Line by line, reproduce exactly the beginning of the listing below, ending with the line that contains "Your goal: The" and adding nothing.

*The data*
== Segment start ==

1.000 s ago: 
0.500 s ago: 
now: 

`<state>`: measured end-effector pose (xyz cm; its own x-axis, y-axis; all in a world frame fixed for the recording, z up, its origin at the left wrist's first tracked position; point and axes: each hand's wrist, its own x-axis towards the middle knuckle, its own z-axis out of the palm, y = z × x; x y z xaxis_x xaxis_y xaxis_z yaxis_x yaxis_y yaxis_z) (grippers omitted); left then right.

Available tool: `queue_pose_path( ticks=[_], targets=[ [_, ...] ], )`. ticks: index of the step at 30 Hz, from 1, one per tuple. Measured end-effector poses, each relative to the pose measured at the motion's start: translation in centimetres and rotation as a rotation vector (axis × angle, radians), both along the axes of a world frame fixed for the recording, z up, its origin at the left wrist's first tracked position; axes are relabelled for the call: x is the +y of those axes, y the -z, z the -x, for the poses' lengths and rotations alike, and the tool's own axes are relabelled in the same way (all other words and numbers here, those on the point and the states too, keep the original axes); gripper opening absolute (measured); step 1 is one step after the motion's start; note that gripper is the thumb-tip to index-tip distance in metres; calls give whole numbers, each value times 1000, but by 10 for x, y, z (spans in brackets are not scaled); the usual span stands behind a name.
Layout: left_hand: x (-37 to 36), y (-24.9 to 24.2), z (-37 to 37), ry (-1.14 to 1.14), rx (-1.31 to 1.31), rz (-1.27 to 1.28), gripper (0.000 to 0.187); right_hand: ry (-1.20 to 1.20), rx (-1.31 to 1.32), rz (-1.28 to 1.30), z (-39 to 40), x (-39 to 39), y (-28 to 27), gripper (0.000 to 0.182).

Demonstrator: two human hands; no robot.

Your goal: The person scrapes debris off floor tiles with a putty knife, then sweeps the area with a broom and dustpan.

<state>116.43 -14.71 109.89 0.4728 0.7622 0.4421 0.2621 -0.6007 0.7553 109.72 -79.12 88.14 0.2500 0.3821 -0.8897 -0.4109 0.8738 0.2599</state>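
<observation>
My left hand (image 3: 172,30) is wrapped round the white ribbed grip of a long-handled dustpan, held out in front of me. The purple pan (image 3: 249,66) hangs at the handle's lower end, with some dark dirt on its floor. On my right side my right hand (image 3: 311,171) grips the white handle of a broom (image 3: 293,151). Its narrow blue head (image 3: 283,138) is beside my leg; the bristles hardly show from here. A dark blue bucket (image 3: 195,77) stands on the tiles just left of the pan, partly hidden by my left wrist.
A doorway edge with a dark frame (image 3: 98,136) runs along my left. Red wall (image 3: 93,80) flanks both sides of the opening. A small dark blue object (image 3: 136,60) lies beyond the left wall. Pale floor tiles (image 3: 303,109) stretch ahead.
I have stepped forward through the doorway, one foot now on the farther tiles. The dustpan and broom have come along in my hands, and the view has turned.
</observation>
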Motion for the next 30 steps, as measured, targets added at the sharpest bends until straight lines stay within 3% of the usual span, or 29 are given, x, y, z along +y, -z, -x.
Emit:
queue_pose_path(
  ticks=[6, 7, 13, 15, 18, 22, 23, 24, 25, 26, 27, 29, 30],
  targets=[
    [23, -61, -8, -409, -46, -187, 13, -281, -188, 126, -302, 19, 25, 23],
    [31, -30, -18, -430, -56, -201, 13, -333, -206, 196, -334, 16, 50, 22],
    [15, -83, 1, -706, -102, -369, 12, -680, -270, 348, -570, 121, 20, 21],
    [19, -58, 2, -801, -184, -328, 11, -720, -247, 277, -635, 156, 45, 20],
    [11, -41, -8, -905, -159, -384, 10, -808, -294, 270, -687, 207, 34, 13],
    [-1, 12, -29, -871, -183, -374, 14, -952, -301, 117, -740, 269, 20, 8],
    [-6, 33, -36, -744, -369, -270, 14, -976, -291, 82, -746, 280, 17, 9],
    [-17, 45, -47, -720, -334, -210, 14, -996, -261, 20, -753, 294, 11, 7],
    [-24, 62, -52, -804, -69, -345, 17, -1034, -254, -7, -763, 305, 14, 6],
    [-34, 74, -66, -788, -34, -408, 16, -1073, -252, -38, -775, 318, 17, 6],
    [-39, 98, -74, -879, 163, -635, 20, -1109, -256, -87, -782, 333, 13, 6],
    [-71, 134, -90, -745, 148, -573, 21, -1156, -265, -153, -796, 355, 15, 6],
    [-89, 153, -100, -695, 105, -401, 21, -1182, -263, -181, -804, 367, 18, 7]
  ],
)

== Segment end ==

*Exercise output*
1.000 s ago: 
0.500 s ago: 
now: 

`<state>`: measured end-effector pose (xyz cm; its own x-axis, y-axis; all in a world frame fixed for the recording, z up, its origin at the left wrist's first tracked position; point and axes: each hand's wrist, its own x-axis towards the middle knuckle, its own z-axis out of the palm, y = z × x; x y z xaxis_x xaxis_y xaxis_z yaxis_x yaxis_y yaxis_z) (grippers omitted); left then right.

Available tool: `queue_pose_path( ticks=[_], targets=[ [_, ...] ], )`. ticks: index of the step at 30 Hz, from 1, one per tuple. Measured end-effector poses, each relative to the pose measured at the motion's start: translation in centimetres and rotation as a rotation vector (axis × angle, radians), both along the axes of a world frame fixed for the recording, z up, its origin at the left wrist's first tracked position; axes are relabelled for the call: x is the +y of those axes, y the -z, z the -x, for the poses' lengths and rotations alike, and the tool's own axes are relabelled in the same way (all other words and numbers here, those on the point and the states too, keep the original axes); gripper opening absolute (measured); step 1 is one step after the motion's start; note that gripper is the thumb-tip to index-tip distance in metres; calls give whole numbers, each value times 1000, but by 10 for x, y, z (spans in brackets are not scaled); the usual span stands behind a name.
Layout: left_hand: x (-37 to 36), y (-24.9 to 24.2), z (-37 to 37), ry (-1.14 to 1.14), rx (-1.31 to 1.31), rz (-1.27 to 1.28), gripper (0.000 to 0.187); right_hand: ry (-1.20 to 1.20), rx (-1.31 to 1.32), rz (-1.28 to 1.30), z (-39 to 40), x (-39 to 39), y (-28 to 27), gripper (0.000 to 0.182).

Demonstrator: two human hands; no robot.

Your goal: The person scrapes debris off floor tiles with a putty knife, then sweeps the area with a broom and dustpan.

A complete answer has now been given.